Scan the following material for the string "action" and copy each line in which it appears.
»»
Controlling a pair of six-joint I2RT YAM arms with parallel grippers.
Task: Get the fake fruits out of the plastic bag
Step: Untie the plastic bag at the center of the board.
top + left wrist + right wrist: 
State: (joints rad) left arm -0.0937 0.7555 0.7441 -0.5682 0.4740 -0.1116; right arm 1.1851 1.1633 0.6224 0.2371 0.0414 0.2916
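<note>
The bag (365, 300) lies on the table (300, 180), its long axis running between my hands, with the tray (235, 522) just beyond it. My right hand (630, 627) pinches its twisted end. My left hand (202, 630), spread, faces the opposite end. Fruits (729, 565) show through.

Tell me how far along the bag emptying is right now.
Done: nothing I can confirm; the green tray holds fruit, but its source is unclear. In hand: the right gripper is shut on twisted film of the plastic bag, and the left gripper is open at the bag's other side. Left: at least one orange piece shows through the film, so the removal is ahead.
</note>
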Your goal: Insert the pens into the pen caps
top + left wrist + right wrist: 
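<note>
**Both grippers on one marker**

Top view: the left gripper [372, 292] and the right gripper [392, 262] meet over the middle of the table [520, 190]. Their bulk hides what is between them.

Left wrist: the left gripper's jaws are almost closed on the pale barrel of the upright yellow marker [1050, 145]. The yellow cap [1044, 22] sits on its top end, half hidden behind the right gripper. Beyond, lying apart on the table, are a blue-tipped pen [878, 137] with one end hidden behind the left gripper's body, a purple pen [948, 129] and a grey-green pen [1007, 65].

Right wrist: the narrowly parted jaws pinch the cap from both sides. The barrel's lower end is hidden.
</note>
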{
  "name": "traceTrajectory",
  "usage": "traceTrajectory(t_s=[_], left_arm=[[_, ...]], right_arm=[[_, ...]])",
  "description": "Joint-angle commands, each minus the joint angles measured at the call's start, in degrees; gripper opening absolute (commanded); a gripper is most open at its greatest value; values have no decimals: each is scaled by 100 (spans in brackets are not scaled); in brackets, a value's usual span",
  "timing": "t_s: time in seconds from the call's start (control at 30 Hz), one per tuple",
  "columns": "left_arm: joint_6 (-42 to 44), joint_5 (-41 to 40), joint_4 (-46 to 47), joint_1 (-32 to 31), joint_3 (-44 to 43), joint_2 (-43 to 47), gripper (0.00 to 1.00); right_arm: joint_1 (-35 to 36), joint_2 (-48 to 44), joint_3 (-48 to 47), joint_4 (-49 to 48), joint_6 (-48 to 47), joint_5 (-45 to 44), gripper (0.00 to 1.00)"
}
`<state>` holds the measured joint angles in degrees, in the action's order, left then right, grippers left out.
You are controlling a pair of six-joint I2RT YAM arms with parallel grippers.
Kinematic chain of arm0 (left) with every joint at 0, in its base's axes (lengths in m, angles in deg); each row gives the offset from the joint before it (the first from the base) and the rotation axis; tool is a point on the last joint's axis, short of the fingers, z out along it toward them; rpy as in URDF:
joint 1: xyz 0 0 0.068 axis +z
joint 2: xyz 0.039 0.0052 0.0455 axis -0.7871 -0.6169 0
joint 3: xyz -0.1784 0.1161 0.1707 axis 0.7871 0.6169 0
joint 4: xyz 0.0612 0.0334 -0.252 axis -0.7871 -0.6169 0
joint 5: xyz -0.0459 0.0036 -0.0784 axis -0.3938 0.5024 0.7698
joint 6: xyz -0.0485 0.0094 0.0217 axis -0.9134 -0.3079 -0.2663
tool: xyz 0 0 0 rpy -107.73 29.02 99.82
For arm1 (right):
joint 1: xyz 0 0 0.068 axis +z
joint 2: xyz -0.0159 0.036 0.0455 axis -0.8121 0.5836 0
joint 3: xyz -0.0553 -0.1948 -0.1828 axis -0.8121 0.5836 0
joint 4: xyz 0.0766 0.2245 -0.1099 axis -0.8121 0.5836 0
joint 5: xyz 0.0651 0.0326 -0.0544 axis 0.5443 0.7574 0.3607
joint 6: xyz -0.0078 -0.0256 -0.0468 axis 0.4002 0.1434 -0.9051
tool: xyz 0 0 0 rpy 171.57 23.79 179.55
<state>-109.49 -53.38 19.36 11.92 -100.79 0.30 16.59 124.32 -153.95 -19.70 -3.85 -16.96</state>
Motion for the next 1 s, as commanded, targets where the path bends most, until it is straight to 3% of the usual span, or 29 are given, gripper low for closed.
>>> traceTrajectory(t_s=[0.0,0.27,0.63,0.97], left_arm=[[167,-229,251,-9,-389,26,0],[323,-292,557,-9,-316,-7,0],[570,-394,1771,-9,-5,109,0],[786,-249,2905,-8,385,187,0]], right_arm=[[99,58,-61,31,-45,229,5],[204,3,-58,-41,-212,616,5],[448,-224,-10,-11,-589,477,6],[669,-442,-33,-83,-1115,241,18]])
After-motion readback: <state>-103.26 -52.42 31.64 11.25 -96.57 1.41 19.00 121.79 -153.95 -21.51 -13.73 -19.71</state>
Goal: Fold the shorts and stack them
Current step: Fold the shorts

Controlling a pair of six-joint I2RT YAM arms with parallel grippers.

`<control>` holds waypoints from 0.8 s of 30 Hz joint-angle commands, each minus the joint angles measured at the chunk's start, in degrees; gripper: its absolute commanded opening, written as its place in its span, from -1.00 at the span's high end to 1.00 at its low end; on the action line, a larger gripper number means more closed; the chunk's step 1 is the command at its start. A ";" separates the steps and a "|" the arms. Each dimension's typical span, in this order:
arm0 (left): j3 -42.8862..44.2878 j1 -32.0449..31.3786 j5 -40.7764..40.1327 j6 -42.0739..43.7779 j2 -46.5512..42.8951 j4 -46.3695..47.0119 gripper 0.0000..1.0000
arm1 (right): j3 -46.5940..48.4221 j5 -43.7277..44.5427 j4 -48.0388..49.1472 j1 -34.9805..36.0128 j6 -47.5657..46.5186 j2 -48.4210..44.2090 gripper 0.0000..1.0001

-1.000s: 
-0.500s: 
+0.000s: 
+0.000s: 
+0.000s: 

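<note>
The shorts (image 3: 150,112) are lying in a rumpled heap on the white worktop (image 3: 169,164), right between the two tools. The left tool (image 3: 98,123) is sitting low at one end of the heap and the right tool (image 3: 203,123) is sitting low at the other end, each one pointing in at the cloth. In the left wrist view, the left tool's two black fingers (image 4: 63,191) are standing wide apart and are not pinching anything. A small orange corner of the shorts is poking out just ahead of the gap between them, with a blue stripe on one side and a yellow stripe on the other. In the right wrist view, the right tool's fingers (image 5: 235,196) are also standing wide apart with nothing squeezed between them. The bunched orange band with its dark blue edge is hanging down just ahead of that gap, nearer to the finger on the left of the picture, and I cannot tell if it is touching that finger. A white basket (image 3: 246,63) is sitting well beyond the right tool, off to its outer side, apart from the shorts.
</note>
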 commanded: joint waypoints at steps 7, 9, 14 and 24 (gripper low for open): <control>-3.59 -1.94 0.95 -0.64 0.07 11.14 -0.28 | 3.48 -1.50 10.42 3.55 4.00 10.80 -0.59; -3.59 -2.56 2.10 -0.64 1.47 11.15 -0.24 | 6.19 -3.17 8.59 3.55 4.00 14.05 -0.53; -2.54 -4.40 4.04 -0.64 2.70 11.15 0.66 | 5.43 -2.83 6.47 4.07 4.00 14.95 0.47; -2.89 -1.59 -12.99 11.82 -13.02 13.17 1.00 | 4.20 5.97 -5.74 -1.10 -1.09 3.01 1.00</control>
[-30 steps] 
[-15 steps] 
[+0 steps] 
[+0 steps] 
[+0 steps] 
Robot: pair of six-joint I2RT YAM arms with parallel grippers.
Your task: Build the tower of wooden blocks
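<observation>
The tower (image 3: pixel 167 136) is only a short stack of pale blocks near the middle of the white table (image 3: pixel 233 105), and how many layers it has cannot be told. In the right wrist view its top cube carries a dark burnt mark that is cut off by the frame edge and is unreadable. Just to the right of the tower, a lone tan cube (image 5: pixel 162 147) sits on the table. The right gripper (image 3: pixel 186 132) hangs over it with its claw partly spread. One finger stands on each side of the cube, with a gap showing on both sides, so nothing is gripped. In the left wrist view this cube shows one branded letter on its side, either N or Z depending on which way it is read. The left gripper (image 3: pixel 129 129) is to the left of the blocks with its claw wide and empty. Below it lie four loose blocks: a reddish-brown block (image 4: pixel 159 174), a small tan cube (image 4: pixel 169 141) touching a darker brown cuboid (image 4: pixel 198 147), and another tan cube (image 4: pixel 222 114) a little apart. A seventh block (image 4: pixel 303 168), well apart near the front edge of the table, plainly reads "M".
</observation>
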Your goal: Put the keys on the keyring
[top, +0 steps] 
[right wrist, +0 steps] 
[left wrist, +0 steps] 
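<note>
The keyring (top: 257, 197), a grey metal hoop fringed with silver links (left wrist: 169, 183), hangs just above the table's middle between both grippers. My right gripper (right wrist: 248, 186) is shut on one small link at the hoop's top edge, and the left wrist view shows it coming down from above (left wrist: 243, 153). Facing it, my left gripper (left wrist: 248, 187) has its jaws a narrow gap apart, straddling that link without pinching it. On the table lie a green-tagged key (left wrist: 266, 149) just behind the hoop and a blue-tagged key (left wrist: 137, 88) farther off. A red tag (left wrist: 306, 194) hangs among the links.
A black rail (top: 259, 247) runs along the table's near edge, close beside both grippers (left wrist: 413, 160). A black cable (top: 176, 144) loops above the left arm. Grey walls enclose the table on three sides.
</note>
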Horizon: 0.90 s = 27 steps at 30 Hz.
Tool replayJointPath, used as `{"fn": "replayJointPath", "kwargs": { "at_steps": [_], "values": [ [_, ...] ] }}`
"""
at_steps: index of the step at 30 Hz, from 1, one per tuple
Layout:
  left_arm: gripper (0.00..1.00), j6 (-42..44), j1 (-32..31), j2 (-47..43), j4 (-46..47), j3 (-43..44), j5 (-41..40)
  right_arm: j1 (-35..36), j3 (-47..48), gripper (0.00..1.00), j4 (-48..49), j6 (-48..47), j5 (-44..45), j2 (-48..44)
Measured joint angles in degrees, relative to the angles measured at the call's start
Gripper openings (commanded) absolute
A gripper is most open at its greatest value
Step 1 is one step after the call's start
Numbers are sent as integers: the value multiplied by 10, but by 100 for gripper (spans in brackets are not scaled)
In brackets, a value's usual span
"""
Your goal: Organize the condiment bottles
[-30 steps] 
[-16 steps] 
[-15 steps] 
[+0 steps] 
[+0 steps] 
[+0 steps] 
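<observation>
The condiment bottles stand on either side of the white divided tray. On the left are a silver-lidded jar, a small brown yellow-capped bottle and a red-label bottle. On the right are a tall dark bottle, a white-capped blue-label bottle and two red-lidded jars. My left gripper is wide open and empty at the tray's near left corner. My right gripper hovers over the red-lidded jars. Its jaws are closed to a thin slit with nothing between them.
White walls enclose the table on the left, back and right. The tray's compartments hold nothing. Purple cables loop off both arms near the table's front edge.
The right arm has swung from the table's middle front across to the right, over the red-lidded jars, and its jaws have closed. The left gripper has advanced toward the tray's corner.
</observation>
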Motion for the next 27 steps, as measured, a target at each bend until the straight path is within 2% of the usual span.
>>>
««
### Exercise solution
`<state>` holds the measured joint angles in degrees, in the action's order, left then right, grippers left out.
`<control>` holds waypoints from 0.8 s of 30 Hz joint-angle commands, each minus the joint angles measured at the chunk's start, in degrees; gripper: its absolute commanded opening, written as its place in its span, from -1.00 at the span's high end to 1.00 at its low end; on the action line, a larger gripper number means more closed; the chunk's step 1 is the command at its start. A ";" separates the steps and a "|" the arms. Each dimension's typical span, in this order:

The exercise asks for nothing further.